* **TASK REQUIREMENTS**: Wherever "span" shows up in the records below, copy the whole line.

* **Records contained in a dataset**:
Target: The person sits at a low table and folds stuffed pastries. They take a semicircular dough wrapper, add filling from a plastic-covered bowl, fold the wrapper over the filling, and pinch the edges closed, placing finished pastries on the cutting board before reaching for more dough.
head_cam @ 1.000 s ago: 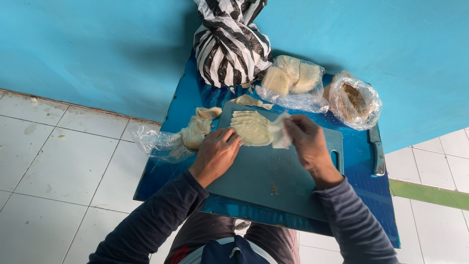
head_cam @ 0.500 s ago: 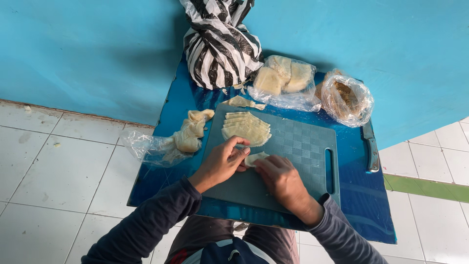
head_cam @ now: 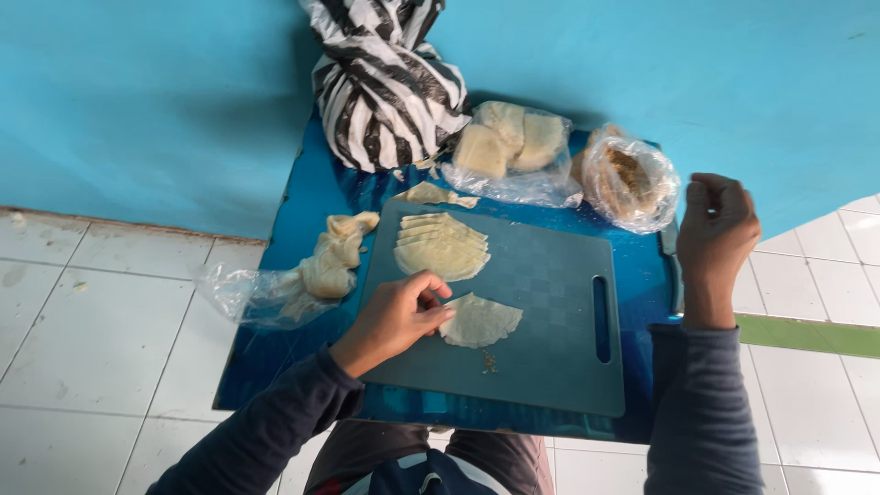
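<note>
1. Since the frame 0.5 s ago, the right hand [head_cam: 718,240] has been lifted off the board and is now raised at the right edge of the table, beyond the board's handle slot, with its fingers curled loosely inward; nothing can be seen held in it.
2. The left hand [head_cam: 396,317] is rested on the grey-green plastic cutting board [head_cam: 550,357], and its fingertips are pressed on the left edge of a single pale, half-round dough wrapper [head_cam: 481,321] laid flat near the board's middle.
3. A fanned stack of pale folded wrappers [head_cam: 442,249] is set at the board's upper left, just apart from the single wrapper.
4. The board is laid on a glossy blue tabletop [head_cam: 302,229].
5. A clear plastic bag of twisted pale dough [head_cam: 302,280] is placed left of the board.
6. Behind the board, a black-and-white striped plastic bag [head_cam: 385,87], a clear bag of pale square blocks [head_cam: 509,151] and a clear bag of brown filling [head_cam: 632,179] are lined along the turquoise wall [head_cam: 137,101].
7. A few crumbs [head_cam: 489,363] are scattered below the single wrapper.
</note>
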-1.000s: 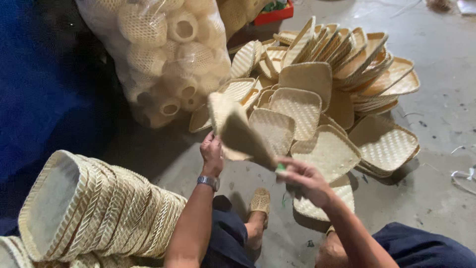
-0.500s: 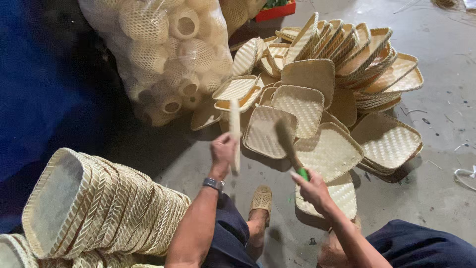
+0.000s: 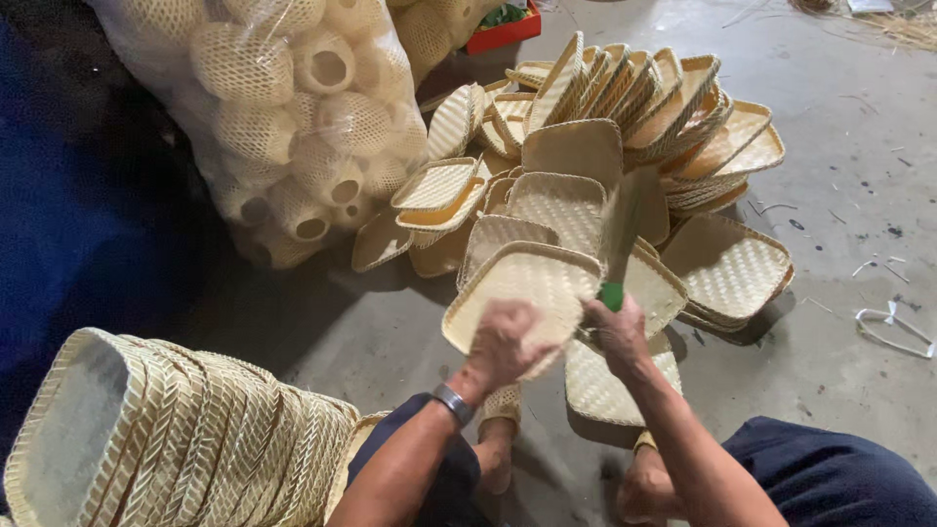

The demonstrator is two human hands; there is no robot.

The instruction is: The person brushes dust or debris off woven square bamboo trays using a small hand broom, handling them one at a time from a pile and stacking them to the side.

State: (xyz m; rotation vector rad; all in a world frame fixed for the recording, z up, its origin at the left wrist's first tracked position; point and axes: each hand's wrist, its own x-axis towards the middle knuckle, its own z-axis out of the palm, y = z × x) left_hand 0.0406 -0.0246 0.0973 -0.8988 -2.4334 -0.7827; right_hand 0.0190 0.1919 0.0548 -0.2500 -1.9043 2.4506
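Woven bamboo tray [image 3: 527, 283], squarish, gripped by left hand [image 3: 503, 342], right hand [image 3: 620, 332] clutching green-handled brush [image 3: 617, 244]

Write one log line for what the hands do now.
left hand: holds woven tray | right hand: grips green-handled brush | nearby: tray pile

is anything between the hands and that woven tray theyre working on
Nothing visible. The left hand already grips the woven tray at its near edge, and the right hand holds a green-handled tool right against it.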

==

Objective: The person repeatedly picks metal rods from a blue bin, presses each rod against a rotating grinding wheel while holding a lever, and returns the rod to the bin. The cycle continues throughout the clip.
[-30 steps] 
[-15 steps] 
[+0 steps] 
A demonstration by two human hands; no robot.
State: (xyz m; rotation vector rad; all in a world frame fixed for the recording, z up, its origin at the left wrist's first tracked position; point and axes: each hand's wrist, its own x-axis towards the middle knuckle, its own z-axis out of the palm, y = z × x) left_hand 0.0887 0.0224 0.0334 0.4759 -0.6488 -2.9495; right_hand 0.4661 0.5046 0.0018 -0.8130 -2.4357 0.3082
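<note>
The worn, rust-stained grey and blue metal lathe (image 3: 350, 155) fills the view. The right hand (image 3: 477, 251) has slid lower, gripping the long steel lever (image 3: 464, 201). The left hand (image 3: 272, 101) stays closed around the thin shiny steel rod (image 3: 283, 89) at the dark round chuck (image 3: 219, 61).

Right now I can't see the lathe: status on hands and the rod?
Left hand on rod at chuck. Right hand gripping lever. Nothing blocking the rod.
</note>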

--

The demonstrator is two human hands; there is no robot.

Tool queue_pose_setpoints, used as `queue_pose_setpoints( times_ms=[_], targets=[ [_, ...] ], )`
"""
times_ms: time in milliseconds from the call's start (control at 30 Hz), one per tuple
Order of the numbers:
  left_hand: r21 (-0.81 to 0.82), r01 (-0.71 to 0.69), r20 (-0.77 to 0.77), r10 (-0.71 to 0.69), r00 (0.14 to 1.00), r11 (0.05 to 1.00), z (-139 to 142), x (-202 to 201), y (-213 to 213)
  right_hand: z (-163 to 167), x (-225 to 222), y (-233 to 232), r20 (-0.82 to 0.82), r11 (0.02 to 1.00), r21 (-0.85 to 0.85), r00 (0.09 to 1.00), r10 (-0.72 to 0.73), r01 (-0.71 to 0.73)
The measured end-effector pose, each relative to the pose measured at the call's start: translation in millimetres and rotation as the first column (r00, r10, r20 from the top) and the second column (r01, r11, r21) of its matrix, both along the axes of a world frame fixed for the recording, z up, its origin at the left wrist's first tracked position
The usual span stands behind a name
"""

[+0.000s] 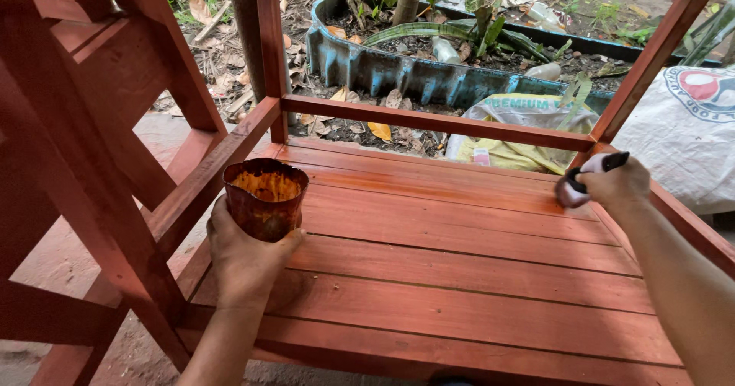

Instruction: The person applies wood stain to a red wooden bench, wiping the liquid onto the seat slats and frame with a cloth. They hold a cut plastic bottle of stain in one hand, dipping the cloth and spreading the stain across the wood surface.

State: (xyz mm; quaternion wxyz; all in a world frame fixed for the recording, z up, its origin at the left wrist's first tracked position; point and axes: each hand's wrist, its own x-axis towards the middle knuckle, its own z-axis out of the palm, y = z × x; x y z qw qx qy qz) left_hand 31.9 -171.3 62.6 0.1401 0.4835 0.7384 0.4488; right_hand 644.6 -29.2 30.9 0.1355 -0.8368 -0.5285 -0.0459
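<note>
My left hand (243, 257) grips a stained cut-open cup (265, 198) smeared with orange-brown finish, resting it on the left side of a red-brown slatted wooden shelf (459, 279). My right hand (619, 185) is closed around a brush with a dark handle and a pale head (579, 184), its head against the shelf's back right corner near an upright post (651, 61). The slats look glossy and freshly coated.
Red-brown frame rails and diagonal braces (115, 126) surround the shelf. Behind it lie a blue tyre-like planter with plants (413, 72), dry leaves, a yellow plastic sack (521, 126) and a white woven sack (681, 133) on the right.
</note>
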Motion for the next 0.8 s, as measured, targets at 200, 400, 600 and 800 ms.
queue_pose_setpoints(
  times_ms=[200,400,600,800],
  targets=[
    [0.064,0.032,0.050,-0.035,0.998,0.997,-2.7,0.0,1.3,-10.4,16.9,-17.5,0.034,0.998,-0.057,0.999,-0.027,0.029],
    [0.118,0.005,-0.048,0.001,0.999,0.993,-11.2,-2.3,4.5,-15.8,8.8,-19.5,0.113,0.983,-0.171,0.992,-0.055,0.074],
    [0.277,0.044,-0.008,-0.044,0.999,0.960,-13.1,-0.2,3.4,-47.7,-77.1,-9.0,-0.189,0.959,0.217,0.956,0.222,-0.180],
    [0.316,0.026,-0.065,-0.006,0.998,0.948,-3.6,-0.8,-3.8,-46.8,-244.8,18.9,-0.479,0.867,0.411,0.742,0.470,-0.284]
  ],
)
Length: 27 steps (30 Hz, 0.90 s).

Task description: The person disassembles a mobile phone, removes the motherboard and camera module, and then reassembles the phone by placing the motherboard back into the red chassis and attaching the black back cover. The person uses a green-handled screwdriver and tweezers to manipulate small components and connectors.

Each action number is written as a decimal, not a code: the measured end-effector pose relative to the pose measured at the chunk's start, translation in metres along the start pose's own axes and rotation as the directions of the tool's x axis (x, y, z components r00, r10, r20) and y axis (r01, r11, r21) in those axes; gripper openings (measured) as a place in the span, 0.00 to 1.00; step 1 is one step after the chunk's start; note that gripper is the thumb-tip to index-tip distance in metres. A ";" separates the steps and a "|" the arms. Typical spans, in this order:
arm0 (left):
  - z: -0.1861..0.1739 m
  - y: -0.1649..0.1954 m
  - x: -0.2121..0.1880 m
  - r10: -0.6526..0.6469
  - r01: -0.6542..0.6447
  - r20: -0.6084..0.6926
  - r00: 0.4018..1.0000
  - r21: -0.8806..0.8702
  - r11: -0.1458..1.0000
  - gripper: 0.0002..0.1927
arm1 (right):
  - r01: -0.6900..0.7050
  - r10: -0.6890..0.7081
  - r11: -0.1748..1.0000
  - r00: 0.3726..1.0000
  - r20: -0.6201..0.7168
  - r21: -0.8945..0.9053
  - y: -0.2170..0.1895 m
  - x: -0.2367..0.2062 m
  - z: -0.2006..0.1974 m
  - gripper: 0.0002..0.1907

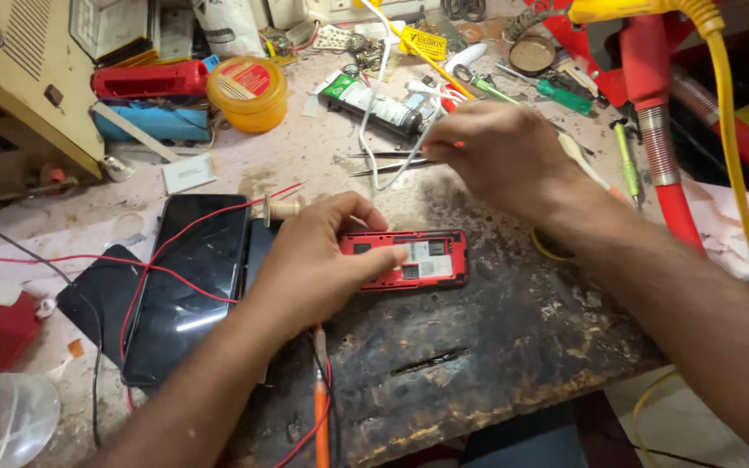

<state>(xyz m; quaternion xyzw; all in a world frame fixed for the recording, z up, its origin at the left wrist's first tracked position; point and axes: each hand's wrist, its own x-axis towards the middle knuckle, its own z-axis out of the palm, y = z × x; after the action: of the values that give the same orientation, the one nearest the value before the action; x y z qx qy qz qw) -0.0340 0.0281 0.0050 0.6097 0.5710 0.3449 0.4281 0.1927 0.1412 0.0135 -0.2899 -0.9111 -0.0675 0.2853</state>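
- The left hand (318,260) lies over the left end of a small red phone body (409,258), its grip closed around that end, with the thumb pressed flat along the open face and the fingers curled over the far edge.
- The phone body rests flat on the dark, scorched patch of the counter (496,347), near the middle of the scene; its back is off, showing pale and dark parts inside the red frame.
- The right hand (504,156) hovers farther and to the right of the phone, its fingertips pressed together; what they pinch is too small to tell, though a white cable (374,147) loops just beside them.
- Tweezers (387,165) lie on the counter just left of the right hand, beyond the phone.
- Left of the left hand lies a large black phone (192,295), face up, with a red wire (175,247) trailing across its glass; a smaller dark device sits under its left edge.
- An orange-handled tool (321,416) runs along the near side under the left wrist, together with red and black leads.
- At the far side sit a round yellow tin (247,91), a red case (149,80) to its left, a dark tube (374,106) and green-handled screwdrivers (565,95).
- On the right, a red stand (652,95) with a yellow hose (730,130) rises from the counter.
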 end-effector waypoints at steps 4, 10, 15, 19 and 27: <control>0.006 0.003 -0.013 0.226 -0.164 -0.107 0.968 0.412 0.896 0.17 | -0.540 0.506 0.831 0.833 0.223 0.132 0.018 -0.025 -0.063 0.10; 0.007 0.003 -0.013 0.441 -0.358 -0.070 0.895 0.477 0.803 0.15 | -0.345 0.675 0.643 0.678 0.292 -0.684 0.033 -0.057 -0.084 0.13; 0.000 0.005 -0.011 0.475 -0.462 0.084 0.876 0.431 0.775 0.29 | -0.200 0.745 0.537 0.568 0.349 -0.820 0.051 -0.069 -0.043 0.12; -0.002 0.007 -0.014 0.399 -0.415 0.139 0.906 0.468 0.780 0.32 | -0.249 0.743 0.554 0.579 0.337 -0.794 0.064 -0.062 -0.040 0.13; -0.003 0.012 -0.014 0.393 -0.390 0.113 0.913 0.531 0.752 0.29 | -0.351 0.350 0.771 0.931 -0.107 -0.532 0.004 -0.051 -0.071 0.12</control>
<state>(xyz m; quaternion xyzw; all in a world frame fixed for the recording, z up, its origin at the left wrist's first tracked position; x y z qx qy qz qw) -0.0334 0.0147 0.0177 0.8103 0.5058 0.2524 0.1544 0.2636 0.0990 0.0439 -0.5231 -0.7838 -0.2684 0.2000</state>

* **OUTPUT OF THE TASK**:
The usual span stands behind a name
Each action number is written as a decimal, not a code: the measured end-effector pose relative to the pose measured at the chunk's start, translation in metres along the start pose's own axes and rotation as the directions of the tool's x axis (x, y, z components r00, r10, r20) and y axis (r01, r11, r21) in those axes; gripper openings (measured) as a place in the span, 0.00 to 1.00; step 1 is one step after the chunk's start; note that gripper is the thumb-tip to index-tip distance in metres. A ";" separates the steps and a "|" the arms. Typical spans, in this order:

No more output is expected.